University hosts debate watch party
University students and faculty gathered Monday night in Carter Hall to watch the presidential debate and engage in a civil discussion.
Before the debate began Associate Professor of Social Work Wendy Turner-Frey poke on the importance of civility in debates between people who disagree.
She said emotions run high in these confrontations and opposing sides take issue with differing political views.
“When we have strong emotions like that, it’s difficult for us to think logically,” Turner-Frey said.
She explained how such “strong emotions” result in debaters identifying logical errors and using them to sway others’ opinions. This, she said, is known as a fallacy.
Fallacies, such as ad hominem, strawman and appeal to fear all distract from the subject and can lead to uncivil and unconstructive debates. Ad hominem relies on an argument based on an individual and not their position. Strawman is the exaggeration or fabrication of someone’s argument and appeal to fear is the attempt to create fear or prejudice toward one side.
When it came to the debate itself, several students found it to be more about insulting and less about policy.
“As a Trump supporter, I don’t agree with the way that Trump handles himself and speaks,” said junior accounting major Kyle LaFaive, sporting his “Make America Great Again” hat. “I am more with him for his policies and his opinions on things.”
LaFaive said his criticalness toward how Trump presented himself stems from what he learned about the fallacies.
“I think that Trump hasn’t really changed, especially in the debate manner,” he said. “A lot of people like him for speaking his mind and saying ‘inappropriate things’ that other people just wouldn’t feel comfortable saying.”
He said both candidates utilized many of the fallacies and lacked the civility he was hoping they would apply.

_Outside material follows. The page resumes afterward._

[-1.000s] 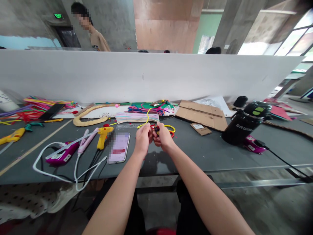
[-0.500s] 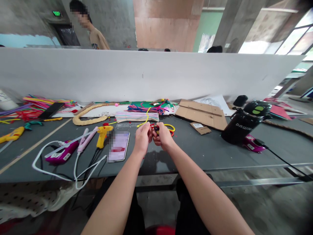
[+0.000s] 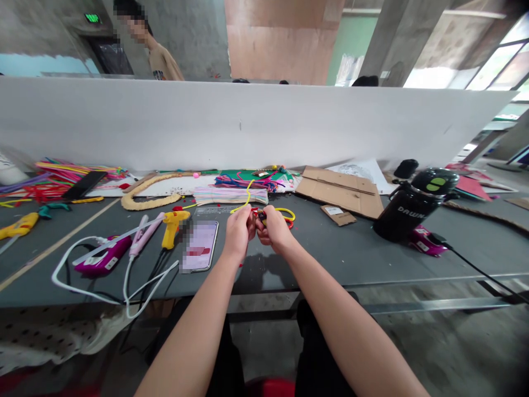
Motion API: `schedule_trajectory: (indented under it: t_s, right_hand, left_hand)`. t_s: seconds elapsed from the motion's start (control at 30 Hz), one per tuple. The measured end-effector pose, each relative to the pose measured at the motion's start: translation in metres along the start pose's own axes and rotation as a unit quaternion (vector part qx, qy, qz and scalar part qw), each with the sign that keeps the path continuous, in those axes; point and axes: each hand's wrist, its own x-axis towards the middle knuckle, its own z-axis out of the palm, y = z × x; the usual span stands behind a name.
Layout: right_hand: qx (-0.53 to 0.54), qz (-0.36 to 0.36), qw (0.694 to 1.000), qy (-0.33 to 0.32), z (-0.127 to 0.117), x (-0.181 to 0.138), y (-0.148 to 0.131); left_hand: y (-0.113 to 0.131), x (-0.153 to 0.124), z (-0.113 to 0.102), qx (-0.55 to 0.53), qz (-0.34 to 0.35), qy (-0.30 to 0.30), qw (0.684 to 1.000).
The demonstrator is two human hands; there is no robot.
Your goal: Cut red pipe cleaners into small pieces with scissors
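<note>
My left hand (image 3: 237, 236) and right hand (image 3: 276, 231) meet almost fingertip to fingertip over the grey table (image 3: 355, 253). My left thumb and fingers are pinched on a red bit (image 3: 255, 211), mostly hidden from me. My right fist is clamped around a dark tool (image 3: 261, 218). Out past my right knuckles pokes a yellow loop (image 3: 287, 212) with red along it; I can't tell whether it belongs to the tool. Just beyond my left fingertips curls a yellow stem (image 3: 248, 193), and behind that lie pale strips (image 3: 227, 196). Near my left hand, on its outer side, is the phone (image 3: 202, 245), then the glue gun (image 3: 170, 229). Right of my grip and a little farther sit a small card (image 3: 339, 216) and larger cardboard (image 3: 336, 190). Well off to the right stands the black bottle (image 3: 407, 215). Farthest ahead, past the white board (image 3: 264, 124), is a person (image 3: 163, 59).
</note>
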Motion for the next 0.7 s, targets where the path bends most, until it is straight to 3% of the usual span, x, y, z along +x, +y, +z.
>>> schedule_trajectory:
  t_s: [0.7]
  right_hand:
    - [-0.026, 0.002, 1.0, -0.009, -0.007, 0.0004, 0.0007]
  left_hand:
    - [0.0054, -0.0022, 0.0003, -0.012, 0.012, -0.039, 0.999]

“I thought it was interesting that we saw so many of those logical fallacies that we talked about earlier,” said senior engineering major and President of the College Republicans Daniel McMurtry. “It’s ridiculous how many fallacies were committed and the whole thing was just an insult fight and that’s unfortunate that that’s what our politics has devolved to.”
McMurtry said he didn’t learn anything new from either of the candidates and predicted both Hillary and Trump were going to be “completely unpalatable characters.”

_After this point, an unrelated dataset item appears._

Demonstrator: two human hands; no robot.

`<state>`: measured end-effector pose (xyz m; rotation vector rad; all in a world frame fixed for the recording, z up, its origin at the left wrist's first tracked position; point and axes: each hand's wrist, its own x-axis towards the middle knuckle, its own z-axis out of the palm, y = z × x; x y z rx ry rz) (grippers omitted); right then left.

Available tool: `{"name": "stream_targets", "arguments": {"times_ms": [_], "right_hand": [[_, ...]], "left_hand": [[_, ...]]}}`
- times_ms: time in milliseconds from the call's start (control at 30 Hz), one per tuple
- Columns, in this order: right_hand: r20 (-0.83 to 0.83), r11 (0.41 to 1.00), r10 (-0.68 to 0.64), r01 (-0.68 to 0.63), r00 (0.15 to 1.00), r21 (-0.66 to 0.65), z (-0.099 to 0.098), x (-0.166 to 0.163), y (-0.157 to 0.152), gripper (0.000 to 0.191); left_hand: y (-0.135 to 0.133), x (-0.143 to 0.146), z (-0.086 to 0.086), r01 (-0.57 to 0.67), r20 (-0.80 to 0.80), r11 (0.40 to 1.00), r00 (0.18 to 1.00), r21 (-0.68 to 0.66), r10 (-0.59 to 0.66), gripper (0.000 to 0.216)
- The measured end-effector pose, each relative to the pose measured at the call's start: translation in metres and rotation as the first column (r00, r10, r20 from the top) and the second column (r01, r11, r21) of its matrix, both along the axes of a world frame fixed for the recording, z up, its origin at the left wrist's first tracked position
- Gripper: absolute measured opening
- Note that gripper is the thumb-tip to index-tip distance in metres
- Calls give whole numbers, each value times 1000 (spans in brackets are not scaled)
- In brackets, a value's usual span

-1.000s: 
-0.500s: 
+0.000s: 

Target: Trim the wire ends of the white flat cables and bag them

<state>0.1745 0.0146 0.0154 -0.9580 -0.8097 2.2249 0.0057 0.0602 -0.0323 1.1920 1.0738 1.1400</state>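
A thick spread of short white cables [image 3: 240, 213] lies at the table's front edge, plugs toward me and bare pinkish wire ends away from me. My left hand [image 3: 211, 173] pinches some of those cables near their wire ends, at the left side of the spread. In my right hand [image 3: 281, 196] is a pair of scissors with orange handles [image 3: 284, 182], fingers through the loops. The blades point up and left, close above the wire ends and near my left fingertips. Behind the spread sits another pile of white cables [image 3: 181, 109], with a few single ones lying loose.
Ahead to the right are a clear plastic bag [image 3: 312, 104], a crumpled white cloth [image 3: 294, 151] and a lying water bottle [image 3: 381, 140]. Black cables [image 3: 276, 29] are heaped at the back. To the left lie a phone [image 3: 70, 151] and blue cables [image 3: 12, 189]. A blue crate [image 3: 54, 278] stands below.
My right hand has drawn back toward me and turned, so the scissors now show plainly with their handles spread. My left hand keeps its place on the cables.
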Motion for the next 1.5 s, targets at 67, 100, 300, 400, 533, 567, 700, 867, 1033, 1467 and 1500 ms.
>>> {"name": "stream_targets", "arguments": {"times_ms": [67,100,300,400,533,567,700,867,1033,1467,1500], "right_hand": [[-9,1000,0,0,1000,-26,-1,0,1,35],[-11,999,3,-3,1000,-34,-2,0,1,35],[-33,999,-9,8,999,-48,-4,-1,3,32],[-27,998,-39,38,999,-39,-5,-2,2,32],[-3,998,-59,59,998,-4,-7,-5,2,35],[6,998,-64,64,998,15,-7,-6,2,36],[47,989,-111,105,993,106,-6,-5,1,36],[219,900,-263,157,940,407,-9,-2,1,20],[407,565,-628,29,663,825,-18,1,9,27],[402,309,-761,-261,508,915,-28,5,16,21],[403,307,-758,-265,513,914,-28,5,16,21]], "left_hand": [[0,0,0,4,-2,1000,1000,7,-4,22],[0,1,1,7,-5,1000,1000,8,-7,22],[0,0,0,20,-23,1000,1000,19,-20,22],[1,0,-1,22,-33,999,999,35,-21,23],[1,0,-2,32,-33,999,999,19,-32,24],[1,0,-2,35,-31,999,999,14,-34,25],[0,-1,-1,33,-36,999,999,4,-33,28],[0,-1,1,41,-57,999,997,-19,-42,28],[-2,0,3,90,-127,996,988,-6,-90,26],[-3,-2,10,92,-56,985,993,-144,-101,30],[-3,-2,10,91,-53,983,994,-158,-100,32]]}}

There were also questions in the room about how the moderator for the debate, NBC’s Lester Holt, would handle the claims coming from both candidates and if he would fact-check their assertions during the debate.
“I think Lester Holt was a little afraid of suffering Matt Lauer syndrome,” McMurtry said. “To his credit, I think he did an OK job, but I think he threw a lot of softballs to Hillary and didn’t treat them quite equally, but I think he did a better job than I anticipated.”
Ultimately McMurtry decided the debate’s winner would be whichever candidate looked the most poised to become the next commander-in-chief.
“My biggest takeaway was that Hillary looked presidential,” he said. “I don’t think Trump did the job he should have done.”